Los faluchos llegaban a la playa arrastrados por el viento que empujaba las velas de arpillera. Eran barcos de corta eslora, construidos con los más rústicos materiales y técnicas: sogas, cordajes y maromas fabricados con corteza de palma; un tronco de árbol sin pulir haciendo las veces de trinquete para sujetar la vela latina; la borda cubierta con esteras de fibra de coco. Las tripulaciones de aquellos humildes pesqueros eran por lo general de no más de tres hombres. Pero los faluchos, pese a su fragilidad, saltaban con ligereza y garbo sobre las ondas del océano, se arrimaban con cuidado hasta la playa y, una vez encallados en la orilla, dos de los hombres bajaban con el agua hasta la cintura y comenzaban a descargar los cubos con su pesca. Se formaba una cadena que llegaba hasta la arena. Unos traían pargos, lubinas, meros y atunes de mediano tamaño; otros llegaban con nasas rebosantes de pequeñas langostas y cestos de langostinos; aquel descargaba un tiburón de un par de metros, el otro una raya; en fin, algunos traían pulpos que todavía movían sus tentáculos fuera del cubo, tratando de asir algún objeto que pudiera darles una idea de lo que sucedía en los territorios del hombre.

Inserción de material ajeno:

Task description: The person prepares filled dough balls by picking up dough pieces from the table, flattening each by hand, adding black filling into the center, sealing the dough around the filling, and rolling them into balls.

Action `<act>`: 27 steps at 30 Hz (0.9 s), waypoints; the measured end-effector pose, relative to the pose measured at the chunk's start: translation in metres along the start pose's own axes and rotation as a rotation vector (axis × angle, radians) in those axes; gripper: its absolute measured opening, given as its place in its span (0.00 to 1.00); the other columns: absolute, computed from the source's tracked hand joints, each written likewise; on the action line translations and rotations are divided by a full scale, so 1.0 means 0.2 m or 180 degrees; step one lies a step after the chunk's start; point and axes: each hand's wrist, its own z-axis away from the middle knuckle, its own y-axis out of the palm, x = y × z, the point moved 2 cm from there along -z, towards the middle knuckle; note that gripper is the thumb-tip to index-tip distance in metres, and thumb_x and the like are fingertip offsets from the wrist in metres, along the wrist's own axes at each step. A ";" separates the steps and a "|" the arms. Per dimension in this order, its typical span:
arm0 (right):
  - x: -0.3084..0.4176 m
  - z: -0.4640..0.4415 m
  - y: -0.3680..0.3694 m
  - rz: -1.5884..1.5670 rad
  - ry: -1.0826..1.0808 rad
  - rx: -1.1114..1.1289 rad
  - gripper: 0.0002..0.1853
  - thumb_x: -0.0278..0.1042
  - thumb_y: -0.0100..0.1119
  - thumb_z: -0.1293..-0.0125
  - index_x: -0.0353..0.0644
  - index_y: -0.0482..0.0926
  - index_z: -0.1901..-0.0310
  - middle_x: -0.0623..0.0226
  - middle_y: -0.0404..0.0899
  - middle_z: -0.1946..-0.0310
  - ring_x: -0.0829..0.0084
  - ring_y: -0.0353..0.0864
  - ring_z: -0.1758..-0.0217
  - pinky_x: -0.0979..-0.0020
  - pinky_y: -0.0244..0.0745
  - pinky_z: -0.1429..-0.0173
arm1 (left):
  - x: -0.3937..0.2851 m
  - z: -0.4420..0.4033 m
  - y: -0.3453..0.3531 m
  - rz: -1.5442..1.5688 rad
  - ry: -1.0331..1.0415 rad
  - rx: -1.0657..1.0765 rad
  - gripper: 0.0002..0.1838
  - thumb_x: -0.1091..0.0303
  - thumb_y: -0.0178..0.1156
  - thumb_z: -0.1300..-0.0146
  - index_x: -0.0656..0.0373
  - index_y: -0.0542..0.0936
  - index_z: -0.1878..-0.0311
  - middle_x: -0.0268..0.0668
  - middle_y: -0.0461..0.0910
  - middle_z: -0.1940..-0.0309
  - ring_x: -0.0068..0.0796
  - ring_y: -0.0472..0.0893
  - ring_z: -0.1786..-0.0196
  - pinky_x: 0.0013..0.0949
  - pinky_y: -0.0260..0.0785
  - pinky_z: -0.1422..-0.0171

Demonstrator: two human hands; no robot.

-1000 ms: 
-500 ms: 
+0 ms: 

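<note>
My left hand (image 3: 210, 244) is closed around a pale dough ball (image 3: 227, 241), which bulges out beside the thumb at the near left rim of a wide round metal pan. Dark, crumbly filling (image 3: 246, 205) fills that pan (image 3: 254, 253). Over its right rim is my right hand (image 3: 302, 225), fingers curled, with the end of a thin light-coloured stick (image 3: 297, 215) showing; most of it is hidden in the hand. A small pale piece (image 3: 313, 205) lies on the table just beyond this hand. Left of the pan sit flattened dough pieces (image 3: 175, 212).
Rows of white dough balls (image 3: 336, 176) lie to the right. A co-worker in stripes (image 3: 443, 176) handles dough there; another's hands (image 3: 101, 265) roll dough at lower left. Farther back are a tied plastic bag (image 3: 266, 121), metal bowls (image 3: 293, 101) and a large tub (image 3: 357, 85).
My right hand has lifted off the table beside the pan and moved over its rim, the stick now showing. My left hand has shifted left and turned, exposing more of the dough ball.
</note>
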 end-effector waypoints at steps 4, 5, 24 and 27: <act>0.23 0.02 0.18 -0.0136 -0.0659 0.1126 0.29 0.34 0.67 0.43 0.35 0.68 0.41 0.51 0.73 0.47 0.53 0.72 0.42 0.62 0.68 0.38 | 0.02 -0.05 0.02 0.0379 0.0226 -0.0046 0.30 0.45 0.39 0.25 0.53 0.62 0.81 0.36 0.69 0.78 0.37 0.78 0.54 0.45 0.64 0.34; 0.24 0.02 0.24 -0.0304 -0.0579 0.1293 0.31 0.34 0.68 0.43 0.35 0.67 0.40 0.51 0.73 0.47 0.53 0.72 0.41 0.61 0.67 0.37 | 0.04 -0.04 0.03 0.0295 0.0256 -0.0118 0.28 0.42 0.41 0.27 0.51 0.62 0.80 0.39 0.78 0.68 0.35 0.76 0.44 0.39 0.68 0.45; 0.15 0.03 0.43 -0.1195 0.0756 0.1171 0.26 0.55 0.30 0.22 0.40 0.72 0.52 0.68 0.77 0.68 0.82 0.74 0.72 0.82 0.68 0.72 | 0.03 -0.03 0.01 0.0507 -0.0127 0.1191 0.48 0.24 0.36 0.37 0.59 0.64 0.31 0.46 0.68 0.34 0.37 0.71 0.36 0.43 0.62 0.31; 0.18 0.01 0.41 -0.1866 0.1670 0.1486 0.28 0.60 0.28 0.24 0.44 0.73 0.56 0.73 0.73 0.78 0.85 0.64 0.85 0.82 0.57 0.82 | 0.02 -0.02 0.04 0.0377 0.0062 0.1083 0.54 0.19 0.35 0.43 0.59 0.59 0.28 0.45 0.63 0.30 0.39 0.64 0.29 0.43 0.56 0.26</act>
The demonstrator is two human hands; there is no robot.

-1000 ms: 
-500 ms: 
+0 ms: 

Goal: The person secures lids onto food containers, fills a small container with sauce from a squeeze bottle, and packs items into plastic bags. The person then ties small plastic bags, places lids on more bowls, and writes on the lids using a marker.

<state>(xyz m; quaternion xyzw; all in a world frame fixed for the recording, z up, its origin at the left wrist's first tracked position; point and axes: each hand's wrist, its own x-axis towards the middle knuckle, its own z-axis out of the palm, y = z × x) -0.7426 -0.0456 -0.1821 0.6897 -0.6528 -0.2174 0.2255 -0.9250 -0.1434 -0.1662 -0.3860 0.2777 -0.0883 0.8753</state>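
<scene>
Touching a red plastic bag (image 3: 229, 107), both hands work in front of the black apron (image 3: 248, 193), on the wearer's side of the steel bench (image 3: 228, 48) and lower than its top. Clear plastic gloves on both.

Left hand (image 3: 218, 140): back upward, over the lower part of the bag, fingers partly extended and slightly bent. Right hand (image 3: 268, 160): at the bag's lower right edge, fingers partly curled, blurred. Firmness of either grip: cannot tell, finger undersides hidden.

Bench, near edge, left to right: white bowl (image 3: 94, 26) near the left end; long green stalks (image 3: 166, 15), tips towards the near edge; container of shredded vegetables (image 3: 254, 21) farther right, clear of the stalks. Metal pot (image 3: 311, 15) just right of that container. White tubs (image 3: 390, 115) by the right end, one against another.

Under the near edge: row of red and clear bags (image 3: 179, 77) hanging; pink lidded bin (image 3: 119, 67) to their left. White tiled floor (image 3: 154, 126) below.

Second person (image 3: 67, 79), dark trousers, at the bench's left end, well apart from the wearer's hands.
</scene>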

En la playa, las mujeres se sentaban en cuclillas y limpiaban las tripas de los pescados o troceaban los pulpos. Había un par de barbacoas donde asaban unos pequeños peces que llamaban chaá. Grupos de niños intentaban sustraer algún pez de los cubos de las tripulaciones. Más atrás, bajo un cobertizo de unos trescientos metros cuadrados, los comerciantes vendían sobre pilas de cemento los pescados ya limpios y lavados. A un lado, los pescadores iban llegando con su carga. Uno de ellos, el patrón probablemente, se levantaba sobre un banco de piedra en el centro del círculo que formaban los comerciantes, y desde allí procedía a organizar la subasta. Los compradores pagaban con grandes fajos de billetes en el momento mismo de producirse el acuerdo. Un aroma de sargazos y de fritanga de pez en aceite de palma flotaba en el aire de la primitiva lonja.

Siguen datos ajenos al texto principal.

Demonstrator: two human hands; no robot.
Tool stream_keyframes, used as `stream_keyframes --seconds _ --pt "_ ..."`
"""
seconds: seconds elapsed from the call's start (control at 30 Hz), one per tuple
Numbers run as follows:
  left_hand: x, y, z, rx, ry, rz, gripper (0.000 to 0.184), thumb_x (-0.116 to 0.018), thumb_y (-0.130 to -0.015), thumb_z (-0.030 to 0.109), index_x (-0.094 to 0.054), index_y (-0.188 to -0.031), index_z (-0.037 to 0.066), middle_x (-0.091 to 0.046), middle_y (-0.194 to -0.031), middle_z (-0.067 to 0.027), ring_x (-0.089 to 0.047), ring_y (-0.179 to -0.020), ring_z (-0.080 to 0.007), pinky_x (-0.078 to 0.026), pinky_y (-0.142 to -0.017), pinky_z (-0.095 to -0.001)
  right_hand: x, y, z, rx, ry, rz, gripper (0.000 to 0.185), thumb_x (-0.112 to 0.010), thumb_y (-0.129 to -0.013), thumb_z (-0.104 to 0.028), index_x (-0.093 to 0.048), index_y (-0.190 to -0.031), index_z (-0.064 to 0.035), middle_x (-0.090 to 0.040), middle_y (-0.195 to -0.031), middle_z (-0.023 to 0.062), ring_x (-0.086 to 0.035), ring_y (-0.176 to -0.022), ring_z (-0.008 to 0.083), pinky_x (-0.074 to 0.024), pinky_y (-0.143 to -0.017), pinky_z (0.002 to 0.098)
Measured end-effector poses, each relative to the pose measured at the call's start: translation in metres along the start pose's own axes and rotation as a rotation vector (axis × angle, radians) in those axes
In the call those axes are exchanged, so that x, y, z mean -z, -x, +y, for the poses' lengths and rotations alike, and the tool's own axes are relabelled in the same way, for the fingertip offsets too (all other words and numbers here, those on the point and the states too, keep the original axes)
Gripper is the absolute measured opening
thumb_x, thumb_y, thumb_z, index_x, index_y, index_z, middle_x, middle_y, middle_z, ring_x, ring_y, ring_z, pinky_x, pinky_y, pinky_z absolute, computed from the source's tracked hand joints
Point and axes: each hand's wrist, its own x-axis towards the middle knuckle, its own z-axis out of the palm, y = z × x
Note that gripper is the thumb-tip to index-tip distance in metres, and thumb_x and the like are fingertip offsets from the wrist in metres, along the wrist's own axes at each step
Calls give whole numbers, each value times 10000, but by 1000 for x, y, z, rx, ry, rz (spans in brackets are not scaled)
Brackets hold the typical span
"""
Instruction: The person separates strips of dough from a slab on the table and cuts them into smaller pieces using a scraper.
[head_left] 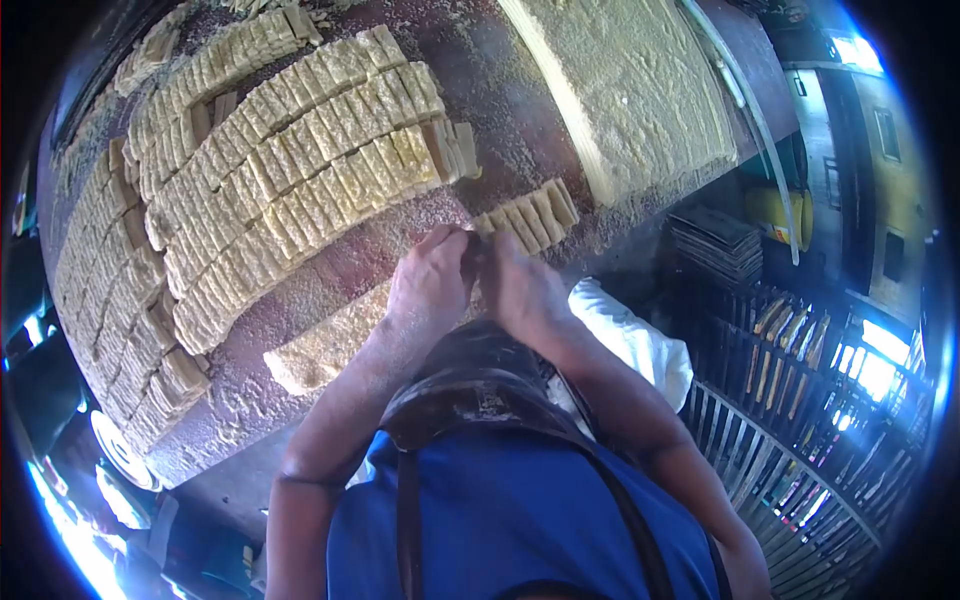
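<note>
left hand (432,275): fingers curled inward over the near edge of the desk (322,272), fingertips hidden from the camera; cannot tell whether it pinches anything.
right hand (522,290): close beside the left one, blurred, fingers bent toward it; whether they are pressed together or gripping something cannot be told.
short row of pieces (540,217): on the desk just beyond both hands, pale yellow slices standing side by side, its left end right at the fingers; cannot tell whether they touch it.
long rows of pieces (300,165): to the left and farther out, curved lines of upright slices packed close, with crumbly tops.
end slices (457,150): at the right end of those rows, a few leaning, their smooth tan faces showing.
strip (318,352): a long uncut length near the desk's edge, partly behind the left wrist.
slab (640,95): big, thick and pale, at the far right of the desk, scored with fine lines on top.
desk: reddish, strewn with crumbs.
clothes: blue top (510,500) and a dark apron (470,405) with pale dust on it.
right of the person: a white sack (640,345) below the desk, a stack of flat boards (715,245) and a yellow bucket (772,212) beyond.
</note>
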Motion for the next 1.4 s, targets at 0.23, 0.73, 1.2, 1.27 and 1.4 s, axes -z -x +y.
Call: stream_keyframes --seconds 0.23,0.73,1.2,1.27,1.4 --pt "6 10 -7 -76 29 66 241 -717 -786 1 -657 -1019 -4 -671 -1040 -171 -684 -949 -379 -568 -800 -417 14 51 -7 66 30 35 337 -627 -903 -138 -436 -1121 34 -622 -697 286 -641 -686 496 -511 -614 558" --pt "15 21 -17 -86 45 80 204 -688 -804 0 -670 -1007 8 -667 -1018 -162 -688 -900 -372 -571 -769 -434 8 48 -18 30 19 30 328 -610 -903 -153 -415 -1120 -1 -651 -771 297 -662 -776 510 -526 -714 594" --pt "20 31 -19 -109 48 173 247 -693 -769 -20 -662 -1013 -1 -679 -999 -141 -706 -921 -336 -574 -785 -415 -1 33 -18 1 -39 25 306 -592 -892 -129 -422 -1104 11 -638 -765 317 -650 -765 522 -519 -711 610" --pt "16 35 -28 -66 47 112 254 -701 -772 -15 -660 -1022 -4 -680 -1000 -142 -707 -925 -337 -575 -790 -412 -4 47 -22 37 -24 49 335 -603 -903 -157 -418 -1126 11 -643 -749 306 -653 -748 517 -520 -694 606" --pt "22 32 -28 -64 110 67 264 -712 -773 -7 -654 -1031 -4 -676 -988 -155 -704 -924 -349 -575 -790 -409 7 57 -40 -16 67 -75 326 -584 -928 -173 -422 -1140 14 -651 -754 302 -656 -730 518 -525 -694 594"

Era lo mismo que contemplar los grabados de los cuentos de nuestra infancia. Nada, ni la ropa de las gentes, ni los barcos, ni el mercado, nada parecía de este siglo. Un gran falucho mercante asomaba ahora en el horizonte próximo. Medía tal vez más de doce metros de eslora y su blanca vela latina se curvaba con elegancia, impulsada por el viento del nordeste. De la proa surgía hacia adelante, afilado como un florete, un delgado bauprés, lo que hacía pensar que se trataba de un falucho tipo ghanjah, quizás el más marinero entre todas las clases de faluchos que navegan el índico junto a la proa, un hombre con turbante azul, roja camisola y falda de rayas en colores pálidos miraba hacia adelante. Desde donde yo estaba veía su perfil alzado, la nariz ganchuda, la barba negra, la oscura piel, las musculosas pantorrillas que asomaban debajo de la falda. No apartaba su mirada de la bocana mientras el falucho se dirigía seguro y grácil hacia el embarcadero principal de Dar es Salaam. Aquel capitán no parecía sentir curiosidad alguna por los pescadores que voceaban su mercancía y los compradores que pujaban por los mejores peces. Las gentes del puerto, no obstante, detuvieron su actividad durante unos momentos para contemplar al orgulloso marino que dirigía con pericia su barco hacia la bocana. Todavía me gusta imaginar que aquel día, junto a la rada de Dar es Salaam, atravesé las paredes vaporosas del tiempo y vi pasar frente a mí a Simbad el Marino.